Lucius Shepard : les Yeux électriques

Livre de poche nº 7150, octobre 1992

Cette préface a été oubliée par le service Fabrication du Livre de poche. Elle a paru dans le numéro 23 de Nous les Martiens en octobre 1993.

Mourir, c'est partir un peu. Peut-on éviter ce départ, ou revenir de ce voyage ? C'est un sujet mythologique qui a beaucoup travaillé les auteurs de la Science-Fiction enhardis par le secours de la science et des techniques. [Couverture du volume]Qu'on en juge ! Dans cette seule collection, le thème a déjà été abordé une bonne dizaine de fois. Dans le fameux Jack Barron et l'éternité de Norman Spinrad où l'enjeu d'un combat entre deux pouvoirs, celui de la finance et celui des media, est l'immortalité physique.

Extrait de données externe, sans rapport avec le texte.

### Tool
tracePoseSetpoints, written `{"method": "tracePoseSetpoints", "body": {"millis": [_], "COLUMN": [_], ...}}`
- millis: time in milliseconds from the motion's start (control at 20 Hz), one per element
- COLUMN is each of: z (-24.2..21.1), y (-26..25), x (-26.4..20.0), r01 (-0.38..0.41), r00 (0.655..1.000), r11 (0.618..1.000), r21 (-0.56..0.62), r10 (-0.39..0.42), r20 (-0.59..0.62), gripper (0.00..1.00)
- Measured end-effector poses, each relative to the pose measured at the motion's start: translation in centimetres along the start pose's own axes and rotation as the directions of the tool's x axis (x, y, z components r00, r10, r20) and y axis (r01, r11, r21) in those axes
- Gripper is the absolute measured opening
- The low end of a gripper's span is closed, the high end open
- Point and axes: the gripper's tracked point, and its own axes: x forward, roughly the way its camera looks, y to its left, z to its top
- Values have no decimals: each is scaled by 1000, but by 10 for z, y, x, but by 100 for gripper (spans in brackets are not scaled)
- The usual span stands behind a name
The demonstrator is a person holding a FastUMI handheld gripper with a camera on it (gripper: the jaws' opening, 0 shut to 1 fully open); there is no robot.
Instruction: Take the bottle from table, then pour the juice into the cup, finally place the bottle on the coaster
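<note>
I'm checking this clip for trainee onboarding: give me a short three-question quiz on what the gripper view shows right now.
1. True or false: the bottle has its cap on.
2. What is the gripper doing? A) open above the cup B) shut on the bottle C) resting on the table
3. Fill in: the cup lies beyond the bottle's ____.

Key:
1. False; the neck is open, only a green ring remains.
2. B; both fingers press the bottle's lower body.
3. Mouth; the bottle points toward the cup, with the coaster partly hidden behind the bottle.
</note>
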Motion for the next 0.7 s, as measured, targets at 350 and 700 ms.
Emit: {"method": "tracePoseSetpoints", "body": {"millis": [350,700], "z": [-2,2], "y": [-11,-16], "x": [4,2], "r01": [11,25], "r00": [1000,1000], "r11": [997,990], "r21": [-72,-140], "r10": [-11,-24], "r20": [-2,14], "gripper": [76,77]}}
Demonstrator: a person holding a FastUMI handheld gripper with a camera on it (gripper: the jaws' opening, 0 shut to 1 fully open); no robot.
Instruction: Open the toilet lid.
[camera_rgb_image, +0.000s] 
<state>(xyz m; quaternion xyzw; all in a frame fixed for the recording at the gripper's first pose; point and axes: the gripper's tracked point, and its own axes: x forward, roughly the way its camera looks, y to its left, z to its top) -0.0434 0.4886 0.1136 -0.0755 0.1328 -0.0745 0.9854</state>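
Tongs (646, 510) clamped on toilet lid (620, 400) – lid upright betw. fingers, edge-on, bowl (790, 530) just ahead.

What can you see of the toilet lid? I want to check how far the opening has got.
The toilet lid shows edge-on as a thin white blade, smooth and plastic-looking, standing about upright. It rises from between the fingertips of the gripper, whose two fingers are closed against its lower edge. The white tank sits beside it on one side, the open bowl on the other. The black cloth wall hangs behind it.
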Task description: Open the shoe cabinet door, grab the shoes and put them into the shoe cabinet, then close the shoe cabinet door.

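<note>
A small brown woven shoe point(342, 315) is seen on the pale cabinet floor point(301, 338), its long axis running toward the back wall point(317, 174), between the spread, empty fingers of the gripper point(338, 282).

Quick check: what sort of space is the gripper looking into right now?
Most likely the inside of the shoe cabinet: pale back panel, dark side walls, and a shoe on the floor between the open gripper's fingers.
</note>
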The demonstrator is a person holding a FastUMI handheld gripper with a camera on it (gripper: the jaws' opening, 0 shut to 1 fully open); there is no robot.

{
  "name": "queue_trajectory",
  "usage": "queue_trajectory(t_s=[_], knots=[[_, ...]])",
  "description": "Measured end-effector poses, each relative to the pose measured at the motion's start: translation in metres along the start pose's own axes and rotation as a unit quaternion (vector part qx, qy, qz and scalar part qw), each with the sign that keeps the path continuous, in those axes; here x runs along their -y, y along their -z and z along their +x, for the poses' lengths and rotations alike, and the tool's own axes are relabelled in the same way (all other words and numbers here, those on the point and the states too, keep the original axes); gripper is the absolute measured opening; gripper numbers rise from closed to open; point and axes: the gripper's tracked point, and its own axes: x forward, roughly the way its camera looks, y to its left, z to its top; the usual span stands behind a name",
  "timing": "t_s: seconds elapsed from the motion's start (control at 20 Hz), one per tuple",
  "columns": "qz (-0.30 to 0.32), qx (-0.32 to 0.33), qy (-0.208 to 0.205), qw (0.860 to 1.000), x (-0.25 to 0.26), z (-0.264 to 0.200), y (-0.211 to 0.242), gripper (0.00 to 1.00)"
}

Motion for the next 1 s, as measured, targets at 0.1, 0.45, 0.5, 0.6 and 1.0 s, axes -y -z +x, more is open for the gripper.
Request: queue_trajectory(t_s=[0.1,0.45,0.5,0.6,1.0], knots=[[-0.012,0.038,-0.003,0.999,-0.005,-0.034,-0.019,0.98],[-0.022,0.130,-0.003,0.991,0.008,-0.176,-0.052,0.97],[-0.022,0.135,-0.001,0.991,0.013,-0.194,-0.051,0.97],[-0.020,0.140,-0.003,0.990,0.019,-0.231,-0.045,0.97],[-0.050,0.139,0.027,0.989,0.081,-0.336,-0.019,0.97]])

Dans les Croque-morts de David J. Skal, une personnalité revit dans un autre corps par le truchement d'une drogue extraite de son cerveau. Dans Échange standard de Robert Sheckley, des pirates peu scrupuleux profitent d'une méthode singulière de voyage à travers l'espace pour s'emparer de corps en excellent état et prolonger indéfiniment leur être psychique. Dans le Monde du Fleuve, premier volume de la saga de Philip José Farmer, le Fleuve de l'éternité, c'est toute l'Humanité qui se réveille un beau jour du grandiose avenir, ressuscitée sur les bords d'un fleuve immense. Et l'on pourrait multiplier les exemples en allant chercher chez Dick, Coney, Herbert, Brunner, Benford et Brin, des cas de vies exceptionnellement allongées par des procédés divers, souvent mécaniques, ou des étrangers qui ignorent notre singulière brièveté.

La proposition de Lucius Shepard est différente, et elle est aussi de loin la plus inquiétante, exprimant, qu'il l'ait cherché ou non, une caractéristique importante de son œuvre déjà abondante. C'est que, si le docteur Ezawa parvient bien à ranimer des cadavres on ne peut plus morts dans sa clinique bien nommée Shadows, les personnalités qui habitent désormais ces corps ne sont pas celles de ceux qui les ont quittés. Quelque chose d'inconnu a surgi d'on ne sait où et manifeste toujours des talents singuliers accompagnés d'une certaine instabilité mentale.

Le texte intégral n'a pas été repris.